(Stored records)
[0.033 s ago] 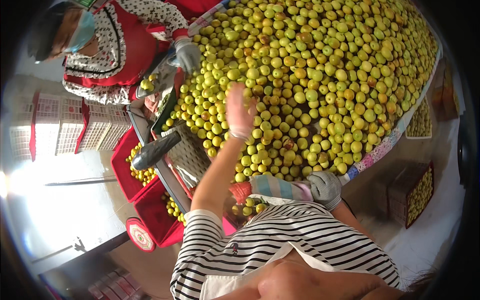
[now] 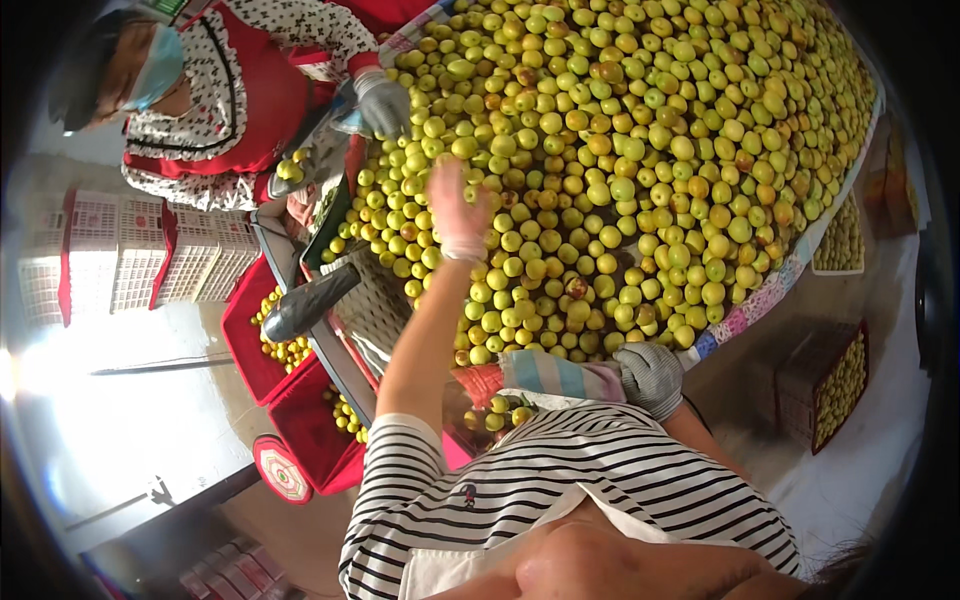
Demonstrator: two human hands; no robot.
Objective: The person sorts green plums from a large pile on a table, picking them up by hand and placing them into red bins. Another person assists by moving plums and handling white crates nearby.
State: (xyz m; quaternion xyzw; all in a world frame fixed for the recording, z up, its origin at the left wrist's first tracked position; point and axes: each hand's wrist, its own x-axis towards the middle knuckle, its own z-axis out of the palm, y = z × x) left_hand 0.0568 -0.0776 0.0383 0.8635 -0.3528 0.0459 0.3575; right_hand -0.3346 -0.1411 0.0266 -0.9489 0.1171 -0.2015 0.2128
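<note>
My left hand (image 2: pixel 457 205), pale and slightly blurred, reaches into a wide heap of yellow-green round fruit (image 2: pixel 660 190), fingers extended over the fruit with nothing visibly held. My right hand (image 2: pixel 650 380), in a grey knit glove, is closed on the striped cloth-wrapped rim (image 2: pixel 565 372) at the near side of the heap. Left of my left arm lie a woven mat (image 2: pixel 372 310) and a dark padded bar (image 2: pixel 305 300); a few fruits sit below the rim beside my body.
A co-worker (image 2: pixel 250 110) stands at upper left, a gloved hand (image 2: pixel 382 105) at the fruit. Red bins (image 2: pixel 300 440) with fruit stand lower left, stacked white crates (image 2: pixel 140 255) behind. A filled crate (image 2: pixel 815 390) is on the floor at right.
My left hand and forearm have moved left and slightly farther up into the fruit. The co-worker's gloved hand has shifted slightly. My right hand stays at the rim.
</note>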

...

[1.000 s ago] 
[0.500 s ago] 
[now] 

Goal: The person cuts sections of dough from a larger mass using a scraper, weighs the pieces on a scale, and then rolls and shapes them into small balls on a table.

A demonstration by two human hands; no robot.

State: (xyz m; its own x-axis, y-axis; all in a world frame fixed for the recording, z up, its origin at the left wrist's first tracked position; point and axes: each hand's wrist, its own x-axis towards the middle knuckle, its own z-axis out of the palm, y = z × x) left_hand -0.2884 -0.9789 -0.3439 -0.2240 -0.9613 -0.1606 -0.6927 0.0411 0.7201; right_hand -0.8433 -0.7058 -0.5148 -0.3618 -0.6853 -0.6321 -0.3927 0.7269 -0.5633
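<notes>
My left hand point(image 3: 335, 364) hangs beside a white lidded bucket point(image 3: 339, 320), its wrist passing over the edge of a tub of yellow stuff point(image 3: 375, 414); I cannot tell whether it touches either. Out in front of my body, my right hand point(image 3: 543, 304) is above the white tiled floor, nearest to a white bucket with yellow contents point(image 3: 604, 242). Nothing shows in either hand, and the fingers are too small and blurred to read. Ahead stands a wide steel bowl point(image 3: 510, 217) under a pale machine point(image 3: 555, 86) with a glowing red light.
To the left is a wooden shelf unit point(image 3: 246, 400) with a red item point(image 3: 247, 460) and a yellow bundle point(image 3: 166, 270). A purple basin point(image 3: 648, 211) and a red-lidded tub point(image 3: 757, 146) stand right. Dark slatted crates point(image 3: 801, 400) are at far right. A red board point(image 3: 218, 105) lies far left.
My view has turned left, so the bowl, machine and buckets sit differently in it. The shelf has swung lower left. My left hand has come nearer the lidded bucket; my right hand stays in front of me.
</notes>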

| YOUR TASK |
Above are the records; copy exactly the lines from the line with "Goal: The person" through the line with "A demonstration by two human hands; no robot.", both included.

| RESPONSE BOX |
Goal: The person cuts sections of dough from a larger mass using a scraper, weighs the pieces on a scale, and then rolls and shapes them into small balls on a table.

A demonstration by two human hands; no robot.

Work on the answer has been completed.